Taking the lines below one at a time, count those with the string "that" and give the result alone.
<<<<
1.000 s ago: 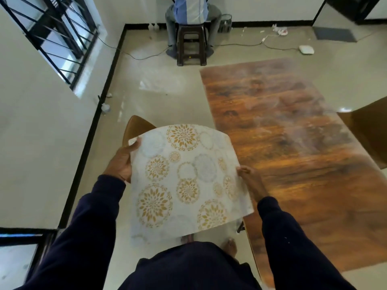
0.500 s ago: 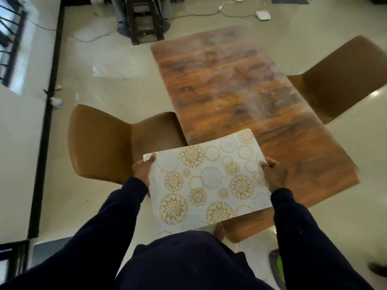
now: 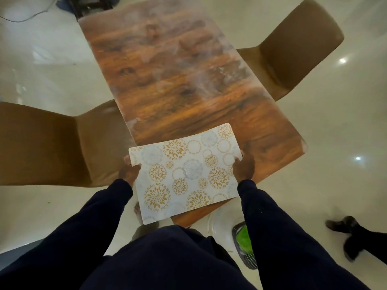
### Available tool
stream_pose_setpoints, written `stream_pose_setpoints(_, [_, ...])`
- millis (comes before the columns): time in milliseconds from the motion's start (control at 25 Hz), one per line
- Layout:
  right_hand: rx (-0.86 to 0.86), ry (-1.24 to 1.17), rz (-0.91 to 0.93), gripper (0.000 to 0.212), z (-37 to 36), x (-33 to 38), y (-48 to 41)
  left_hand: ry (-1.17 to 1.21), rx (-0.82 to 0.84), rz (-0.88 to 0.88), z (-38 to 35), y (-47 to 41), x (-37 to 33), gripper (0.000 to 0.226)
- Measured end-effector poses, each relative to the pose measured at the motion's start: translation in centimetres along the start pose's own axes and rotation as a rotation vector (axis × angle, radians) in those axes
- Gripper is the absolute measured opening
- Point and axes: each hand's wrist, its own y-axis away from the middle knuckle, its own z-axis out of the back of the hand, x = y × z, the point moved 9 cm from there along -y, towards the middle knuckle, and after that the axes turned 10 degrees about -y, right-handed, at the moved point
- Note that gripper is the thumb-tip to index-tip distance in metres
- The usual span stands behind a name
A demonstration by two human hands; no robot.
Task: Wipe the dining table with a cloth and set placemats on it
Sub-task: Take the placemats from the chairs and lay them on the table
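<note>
Placemat step in hand — the left hand [image 3: 128,171] and right hand [image 3: 244,168] each grip a short edge of the mat [image 3: 184,172], held over the worktop's [image 3: 178,91] near end. Next, probably: lower it flat, square to the edge.

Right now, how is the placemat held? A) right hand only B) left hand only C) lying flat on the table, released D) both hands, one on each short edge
D: the left hand and right hand each grip a short edge of the floral placemat over the near end of the wooden dining table.
</note>
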Motion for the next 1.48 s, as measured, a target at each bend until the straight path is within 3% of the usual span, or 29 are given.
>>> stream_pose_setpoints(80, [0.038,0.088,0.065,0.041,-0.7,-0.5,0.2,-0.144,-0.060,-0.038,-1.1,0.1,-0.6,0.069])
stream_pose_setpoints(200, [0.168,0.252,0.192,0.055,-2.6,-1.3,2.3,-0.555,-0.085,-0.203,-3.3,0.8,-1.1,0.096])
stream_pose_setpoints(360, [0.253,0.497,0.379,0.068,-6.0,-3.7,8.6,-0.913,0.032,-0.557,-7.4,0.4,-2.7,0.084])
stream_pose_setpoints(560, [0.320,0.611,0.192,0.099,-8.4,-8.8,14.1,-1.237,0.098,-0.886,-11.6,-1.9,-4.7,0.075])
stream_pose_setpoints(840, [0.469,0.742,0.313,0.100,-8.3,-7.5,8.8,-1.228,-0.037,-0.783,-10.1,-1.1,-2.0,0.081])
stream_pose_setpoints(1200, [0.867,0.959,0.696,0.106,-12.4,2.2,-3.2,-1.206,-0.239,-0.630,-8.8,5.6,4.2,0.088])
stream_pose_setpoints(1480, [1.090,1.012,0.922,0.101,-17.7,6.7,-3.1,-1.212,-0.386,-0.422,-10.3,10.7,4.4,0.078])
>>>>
**Answer:** 2